### Directions
From the listing below, retype exactly the line holding "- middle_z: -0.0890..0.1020", the line holding "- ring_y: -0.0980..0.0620", and the lines between them; skip everything else.

════════════════

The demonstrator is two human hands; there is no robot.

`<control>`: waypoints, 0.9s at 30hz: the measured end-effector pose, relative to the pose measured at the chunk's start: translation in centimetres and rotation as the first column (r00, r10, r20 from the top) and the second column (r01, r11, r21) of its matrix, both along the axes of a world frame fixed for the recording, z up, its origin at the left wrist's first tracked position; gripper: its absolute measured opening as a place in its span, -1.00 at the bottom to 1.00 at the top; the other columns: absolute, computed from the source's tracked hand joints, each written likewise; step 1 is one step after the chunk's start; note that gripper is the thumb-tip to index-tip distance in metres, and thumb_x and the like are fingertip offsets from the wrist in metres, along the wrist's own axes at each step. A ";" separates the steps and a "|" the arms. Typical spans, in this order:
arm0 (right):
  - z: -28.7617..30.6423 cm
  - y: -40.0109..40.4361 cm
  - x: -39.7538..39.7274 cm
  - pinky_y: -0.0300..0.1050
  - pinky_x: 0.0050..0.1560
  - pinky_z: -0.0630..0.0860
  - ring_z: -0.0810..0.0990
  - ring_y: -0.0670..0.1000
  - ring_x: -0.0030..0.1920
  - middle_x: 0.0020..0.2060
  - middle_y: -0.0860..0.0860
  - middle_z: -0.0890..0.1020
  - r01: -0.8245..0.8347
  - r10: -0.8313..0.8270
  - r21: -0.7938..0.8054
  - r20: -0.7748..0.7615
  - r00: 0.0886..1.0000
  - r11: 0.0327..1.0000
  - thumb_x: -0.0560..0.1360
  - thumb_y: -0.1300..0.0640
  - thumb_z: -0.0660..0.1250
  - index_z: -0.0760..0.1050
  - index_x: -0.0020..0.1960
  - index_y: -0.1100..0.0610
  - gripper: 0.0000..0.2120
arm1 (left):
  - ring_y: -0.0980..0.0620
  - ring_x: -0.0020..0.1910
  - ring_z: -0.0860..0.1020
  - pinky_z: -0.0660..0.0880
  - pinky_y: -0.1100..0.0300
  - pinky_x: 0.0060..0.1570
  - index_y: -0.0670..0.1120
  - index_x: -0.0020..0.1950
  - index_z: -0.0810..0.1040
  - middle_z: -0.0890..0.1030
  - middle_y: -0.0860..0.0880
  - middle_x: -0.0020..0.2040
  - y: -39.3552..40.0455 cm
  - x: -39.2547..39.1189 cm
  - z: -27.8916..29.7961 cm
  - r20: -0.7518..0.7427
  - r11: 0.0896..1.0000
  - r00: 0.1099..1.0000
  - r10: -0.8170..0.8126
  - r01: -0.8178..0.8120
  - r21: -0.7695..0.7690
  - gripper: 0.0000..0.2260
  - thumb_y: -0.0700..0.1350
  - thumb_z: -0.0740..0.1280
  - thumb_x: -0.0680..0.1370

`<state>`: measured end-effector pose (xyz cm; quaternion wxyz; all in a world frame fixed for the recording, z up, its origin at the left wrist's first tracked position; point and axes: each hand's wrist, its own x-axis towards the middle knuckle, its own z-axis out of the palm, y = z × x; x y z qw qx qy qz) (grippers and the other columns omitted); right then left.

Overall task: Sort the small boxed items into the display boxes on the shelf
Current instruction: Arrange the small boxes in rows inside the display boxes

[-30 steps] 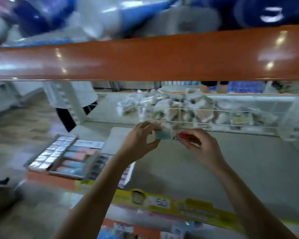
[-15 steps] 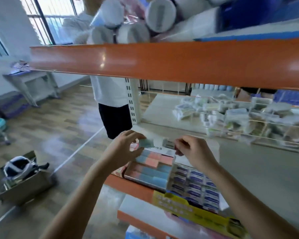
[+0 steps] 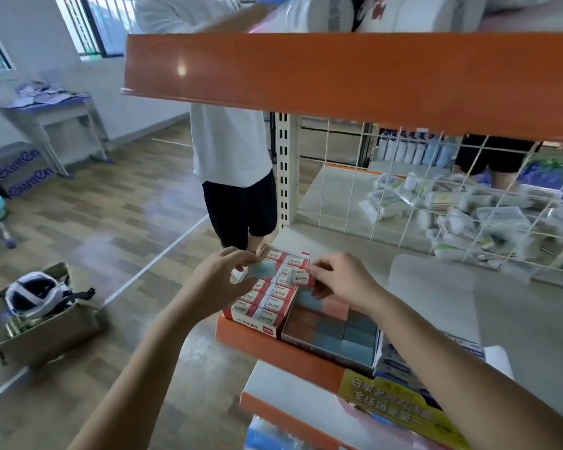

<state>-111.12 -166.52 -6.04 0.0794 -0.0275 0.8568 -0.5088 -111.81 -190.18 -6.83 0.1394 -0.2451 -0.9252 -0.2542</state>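
Left hand (image 3: pixel 221 280) raised over the near left corner of the grey shelf (image 3: pixel 517 319), thumb and fingers pinching a small pale teal block (image 3: pixel 263 267) by its left end. Right hand (image 3: pixel 342 280) just beside it, fingertips pinching a small red-and-white boxed item (image 3: pixel 299 277) by its right end. Both pieces held in the air, close together, above the red-and-white display box (image 3: pixel 264 303); whether touching each other, cannot tell. Display box seated at the shelf's left front corner, filled with rows of matching red-and-white boxes, label faces up. Immediately to its right, touching or nearly so, a second display box (image 3: pixel 332 326) packed with plain blocks in teal, grey-blue and salmon. Further right at the shelf edge, a third carton (image 3: pixel 400 362) with blue-printed packs, mostly hidden behind the right forearm. Yellow printed strip (image 3: pixel 387 397) fixed along the orange shelf front below. White wire grid (image 3: pixel 420 190) at the shelf back, bagged goods heaped behind it. Orange shelf edge (image 3: pixel 338 73) overhead, white rolls stacked on top. Another person (image 3: pixel 231 151) in white top and dark shorts standing past the shelf end. Open cardboard carton (image 3: pixel 43 332) on the wooden floor to the left, a white helmet-like object inside.
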 end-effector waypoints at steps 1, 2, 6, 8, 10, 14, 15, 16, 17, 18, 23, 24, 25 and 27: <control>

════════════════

### Written solution
  - middle_z: -0.0890..0.1020
  - r01: -0.8245..0.8347
  - r10: -0.8313..0.8270
  - r21: -0.7938..0.8054
  - r20: -0.7748..0.7615
  - r00: 0.0886..1.0000
  - r11: 0.0327..1.0000
  - thumb_x: -0.0560..0.1360
  - thumb_y: -0.1300..0.0640
  - thumb_z: -0.0660..0.1250
  - index_z: -0.0760..0.1050
  - index_x: -0.0020..0.1960
  - index_y: -0.1100..0.0610
  - gripper: 0.0000..0.2120
arm1 (left):
  - ring_y: -0.0980..0.0620

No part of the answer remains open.